* _Problem description_:
Search the records for lines that contain the word "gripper". Copy them all.
(Provided data)
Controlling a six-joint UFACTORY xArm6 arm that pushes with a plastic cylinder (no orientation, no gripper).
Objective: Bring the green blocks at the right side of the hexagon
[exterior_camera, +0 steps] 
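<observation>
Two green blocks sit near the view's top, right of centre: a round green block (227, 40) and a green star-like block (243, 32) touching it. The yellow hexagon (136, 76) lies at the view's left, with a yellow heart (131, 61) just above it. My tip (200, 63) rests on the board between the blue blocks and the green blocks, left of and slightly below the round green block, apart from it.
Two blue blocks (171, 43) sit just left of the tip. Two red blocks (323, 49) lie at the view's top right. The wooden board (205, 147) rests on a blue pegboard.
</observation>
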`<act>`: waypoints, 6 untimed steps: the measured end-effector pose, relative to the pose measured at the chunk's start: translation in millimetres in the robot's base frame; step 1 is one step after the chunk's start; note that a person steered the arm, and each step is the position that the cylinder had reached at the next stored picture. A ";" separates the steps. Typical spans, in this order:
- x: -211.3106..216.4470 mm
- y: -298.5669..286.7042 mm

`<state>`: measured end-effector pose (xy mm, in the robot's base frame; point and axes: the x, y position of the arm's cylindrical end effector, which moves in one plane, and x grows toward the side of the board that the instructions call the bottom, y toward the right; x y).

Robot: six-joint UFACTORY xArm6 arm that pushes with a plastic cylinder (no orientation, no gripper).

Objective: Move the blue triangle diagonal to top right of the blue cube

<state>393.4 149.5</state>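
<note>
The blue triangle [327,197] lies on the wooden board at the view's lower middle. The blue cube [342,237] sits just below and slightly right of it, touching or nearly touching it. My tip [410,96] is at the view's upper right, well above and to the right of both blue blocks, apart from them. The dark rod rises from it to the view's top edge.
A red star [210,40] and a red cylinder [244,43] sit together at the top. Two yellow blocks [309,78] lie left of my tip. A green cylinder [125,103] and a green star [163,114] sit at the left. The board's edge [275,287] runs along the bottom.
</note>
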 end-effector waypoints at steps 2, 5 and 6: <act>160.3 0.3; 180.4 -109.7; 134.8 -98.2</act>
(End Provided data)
* _Your solution_:
Controlling a six-joint UFACTORY xArm6 arm that pushes with a plastic cylinder (no orientation, no gripper).
Robot: six-joint UFACTORY xArm6 arm that pushes with a plastic cylinder (no orientation, no gripper).

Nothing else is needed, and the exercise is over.